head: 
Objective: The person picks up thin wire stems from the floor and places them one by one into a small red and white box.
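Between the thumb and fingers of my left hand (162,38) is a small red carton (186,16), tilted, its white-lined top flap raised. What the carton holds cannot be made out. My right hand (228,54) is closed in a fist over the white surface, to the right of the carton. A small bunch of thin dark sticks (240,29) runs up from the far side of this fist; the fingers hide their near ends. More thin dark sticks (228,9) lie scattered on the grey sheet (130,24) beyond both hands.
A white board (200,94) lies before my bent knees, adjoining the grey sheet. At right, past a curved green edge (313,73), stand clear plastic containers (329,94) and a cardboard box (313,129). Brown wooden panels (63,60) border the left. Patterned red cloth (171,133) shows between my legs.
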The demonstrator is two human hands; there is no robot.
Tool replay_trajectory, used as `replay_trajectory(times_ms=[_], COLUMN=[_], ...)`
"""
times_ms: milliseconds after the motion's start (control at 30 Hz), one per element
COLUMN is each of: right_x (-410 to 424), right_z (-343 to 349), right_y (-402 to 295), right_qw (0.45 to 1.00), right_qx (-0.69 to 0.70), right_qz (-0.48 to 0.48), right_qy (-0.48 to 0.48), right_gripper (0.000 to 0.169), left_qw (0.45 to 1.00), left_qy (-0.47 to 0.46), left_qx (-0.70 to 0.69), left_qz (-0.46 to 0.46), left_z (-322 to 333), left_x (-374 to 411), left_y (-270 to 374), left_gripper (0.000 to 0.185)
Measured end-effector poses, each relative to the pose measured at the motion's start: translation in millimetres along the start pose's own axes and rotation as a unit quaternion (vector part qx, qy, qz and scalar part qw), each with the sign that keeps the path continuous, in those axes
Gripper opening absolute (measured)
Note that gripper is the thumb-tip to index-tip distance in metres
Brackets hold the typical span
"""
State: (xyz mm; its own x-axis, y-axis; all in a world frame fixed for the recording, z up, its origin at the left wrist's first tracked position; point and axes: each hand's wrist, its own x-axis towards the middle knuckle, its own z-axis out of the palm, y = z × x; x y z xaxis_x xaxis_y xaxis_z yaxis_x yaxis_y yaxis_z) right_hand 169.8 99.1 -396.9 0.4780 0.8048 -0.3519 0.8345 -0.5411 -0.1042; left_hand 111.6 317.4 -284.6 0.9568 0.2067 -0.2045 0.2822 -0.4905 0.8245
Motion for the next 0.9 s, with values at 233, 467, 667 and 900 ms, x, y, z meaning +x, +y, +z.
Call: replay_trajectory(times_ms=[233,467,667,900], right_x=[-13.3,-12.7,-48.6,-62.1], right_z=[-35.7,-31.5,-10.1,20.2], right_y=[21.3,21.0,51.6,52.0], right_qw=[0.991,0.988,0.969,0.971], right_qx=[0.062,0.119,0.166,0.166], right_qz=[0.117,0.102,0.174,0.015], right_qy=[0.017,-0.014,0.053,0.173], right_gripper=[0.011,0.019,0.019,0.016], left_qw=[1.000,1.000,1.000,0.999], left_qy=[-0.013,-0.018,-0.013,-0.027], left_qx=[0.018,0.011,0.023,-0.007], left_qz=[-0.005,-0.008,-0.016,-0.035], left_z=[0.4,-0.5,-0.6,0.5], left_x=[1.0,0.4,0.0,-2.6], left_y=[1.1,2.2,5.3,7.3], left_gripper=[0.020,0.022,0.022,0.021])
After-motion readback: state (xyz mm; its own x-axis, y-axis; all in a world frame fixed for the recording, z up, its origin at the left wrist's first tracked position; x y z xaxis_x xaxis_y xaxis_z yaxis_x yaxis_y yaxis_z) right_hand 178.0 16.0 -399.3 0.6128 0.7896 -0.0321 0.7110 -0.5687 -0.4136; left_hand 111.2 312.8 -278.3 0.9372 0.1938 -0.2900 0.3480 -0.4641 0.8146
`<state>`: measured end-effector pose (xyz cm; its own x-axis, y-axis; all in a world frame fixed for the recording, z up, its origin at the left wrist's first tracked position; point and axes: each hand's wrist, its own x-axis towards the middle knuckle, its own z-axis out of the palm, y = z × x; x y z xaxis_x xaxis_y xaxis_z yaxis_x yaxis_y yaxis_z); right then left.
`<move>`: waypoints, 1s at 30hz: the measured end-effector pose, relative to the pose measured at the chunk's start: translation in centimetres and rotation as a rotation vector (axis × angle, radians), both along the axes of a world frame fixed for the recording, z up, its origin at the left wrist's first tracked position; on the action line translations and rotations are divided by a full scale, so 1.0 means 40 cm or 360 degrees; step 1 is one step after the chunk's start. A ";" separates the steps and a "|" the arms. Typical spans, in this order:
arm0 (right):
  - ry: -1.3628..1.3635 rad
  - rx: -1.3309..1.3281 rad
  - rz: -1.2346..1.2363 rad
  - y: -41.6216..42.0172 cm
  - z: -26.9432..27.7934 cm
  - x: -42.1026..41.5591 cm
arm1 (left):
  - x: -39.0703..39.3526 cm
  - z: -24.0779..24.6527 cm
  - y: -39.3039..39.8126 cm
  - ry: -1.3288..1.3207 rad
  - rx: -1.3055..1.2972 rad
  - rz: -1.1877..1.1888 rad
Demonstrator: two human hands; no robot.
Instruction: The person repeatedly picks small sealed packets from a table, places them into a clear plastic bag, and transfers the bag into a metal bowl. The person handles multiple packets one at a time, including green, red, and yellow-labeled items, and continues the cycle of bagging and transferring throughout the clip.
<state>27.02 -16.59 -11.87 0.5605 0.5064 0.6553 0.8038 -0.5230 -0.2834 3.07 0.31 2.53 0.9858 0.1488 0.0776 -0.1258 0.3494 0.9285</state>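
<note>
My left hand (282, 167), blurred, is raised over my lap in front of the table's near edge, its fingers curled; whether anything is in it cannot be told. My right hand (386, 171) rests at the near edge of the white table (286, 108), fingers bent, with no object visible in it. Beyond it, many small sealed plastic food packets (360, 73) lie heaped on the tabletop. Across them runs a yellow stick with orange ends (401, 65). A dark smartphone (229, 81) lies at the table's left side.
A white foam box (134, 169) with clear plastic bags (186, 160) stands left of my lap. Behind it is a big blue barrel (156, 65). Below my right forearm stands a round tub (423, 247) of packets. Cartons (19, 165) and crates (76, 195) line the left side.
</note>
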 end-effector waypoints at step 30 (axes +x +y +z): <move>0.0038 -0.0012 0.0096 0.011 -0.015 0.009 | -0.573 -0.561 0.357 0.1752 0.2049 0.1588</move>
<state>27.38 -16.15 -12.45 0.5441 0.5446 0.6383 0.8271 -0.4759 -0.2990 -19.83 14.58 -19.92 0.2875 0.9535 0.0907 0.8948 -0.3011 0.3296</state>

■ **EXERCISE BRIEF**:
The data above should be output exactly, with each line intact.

■ **RESPONSE TO THE TASK**:
head: 
Objective: The person picks up thin wire stems from the floor and places them one by one into a small red and white box.
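Between the thumb and fingers of my left hand (162,38) is a small red carton (186,16), tilted, its white-lined top flap raised. What the carton holds cannot be made out. My right hand (228,54) is closed in a fist over the white surface, to the right of the carton. A small bunch of thin dark sticks (240,29) runs up from the far side of this fist; the fingers hide their near ends. More thin dark sticks (228,9) lie scattered on the grey sheet (130,24) beyond both hands.
A white board (200,94) lies before my bent knees, adjoining the grey sheet. At right, past a curved green edge (313,73), stand clear plastic containers (329,94) and a cardboard box (313,129). Brown wooden panels (63,60) border the left. Patterned red cloth (171,133) shows between my legs.
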The demonstrator is two human hands; there is no robot.
Tool replay_trajectory, used as `replay_trajectory(times_ms=[_], COLUMN=[_], ...)`
"""
times_ms: milliseconds after the motion's start (control at 30 Hz), one per element
COLUMN is each of: right_x (-410 to 424), right_z (-343 to 349), right_y (-402 to 295), right_qw (0.45 to 1.00), right_qx (-0.69 to 0.70), right_qz (-0.48 to 0.48), right_qy (-0.48 to 0.48), right_gripper (0.000 to 0.169), left_qw (0.45 to 1.00), left_qy (-0.47 to 0.46), left_qx (-0.70 to 0.69), left_qz (-0.46 to 0.46), left_z (-322 to 333), left_x (-374 to 411), left_y (-270 to 374), left_gripper (0.000 to 0.185)
Measured end-effector poses, each relative to the pose measured at the motion's start: translation in millimetres along the start pose's own axes and rotation as a unit quaternion (vector part qx, qy, qz and scalar part qw), each with the sign that keeps the path continuous, in those axes
Gripper opening absolute (measured)
Note that gripper is the thumb-tip to index-tip distance in metres
Brackets hold the typical span
"""
State: (xyz mm; its own x-axis, y-axis; all in a world frame fixed for the recording, z up, its origin at the left wrist's first tracked position; point and axes: each hand's wrist, its own x-axis towards the middle knuckle, its own z-axis out of the palm, y = z × x; x y z xaxis_x xaxis_y xaxis_z yaxis_x yaxis_y yaxis_z) right_hand 169.8 99.1 -396.9 0.4780 0.8048 -0.3519 0.8345 -0.5411 -0.1042; left_hand 111.6 317.4 -284.6 0.9568 0.2067 -0.2045 0.2822 -0.4905 0.8245
Motion for the next 0.9 s, with values at 233, 467, 667 and 900 ms, x, y, z meaning +x, +y, +z.
Call: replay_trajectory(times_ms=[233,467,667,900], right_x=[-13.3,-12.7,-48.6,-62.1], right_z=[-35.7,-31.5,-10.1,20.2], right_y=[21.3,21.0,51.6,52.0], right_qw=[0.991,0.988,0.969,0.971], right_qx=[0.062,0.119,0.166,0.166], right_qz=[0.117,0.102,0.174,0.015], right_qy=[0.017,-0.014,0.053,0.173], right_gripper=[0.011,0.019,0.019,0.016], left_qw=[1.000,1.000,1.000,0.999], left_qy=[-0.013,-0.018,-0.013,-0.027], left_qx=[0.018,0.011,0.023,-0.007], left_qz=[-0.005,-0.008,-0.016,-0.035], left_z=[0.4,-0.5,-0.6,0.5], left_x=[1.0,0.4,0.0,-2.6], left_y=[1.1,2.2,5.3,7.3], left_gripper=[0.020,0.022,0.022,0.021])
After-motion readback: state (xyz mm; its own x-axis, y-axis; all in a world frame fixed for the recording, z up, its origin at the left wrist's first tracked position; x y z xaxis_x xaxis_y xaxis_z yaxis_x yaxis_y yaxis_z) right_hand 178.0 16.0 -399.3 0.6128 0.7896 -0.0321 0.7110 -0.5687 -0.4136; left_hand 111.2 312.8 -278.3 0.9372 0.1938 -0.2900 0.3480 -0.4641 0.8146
`<state>`: measured end-effector pose (xyz cm; its own x-axis, y-axis; all in a world frame fixed for the recording, z up, its origin at the left wrist's first tracked position; point and axes: each hand's wrist, its own x-axis towards the middle knuckle, its own z-axis out of the palm, y = z × x; x y z xaxis_x xaxis_y xaxis_z yaxis_x yaxis_y yaxis_z); right then left.
`<move>`: waypoints, 1s at 30hz: the measured end-effector pose, relative to the pose measured at the chunk's start: translation in centimetres and rotation as a rotation vector (axis × angle, radians), both along the axes of a world frame fixed for the recording, z up, its origin at the left wrist's first tracked position; on the action line translations and rotations are divided by a full scale, so 1.0 means 40 cm or 360 degrees; step 1 is one step after the chunk's start. A ";" separates the steps and a "|" the arms. Typical spans, in this order:
arm0 (right):
  - ry: -1.3628..1.3635 rad
  - rx: -1.3309..1.3281 rad
  - rz: -1.2346..1.2363 rad
  - y: -41.6216..42.0172 cm
  - z: -26.9432..27.7934 cm
  - x: -42.1026..41.5591 cm
arm1 (left):
  - x: -39.0703..39.3526 cm
  - z: -24.0779..24.6527 cm
  - y: -39.3039..39.8126 cm
  - ry: -1.3288..1.3207 rad
  - rx: -1.3055..1.2972 rad
  - rz: -1.1877..1.1888 rad
Demonstrator: two human hands; no robot.
Instruction: The person repeatedly picks small sealed packets from a table, places them into a clear plastic bag, and transfers the bag into a metal bowl. The person handles multiple packets one at a time, including green, red, and yellow-labeled items, and continues the cycle of bagging and transferring throughout the clip.
<state>27.02 -16.59 -11.87 0.5605 0.5064 0.6553 0.8038 -0.5230 -0.2834 3.07 0.31 2.53 0.9858 0.1488 0.0776 -0.1258 0.3494 0.9285</state>
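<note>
My left hand (282, 167), blurred, is raised over my lap in front of the table's near edge, its fingers curled; whether anything is in it cannot be told. My right hand (386, 171) rests at the near edge of the white table (286, 108), fingers bent, with no object visible in it. Beyond it, many small sealed plastic food packets (360, 73) lie heaped on the tabletop. Across them runs a yellow stick with orange ends (401, 65). A dark smartphone (229, 81) lies at the table's left side.
A white foam box (134, 169) with clear plastic bags (186, 160) stands left of my lap. Behind it is a big blue barrel (156, 65). Below my right forearm stands a round tub (423, 247) of packets. Cartons (19, 165) and crates (76, 195) line the left side.
</note>
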 end-effector waypoints at step 30 (axes +x +y +z): <move>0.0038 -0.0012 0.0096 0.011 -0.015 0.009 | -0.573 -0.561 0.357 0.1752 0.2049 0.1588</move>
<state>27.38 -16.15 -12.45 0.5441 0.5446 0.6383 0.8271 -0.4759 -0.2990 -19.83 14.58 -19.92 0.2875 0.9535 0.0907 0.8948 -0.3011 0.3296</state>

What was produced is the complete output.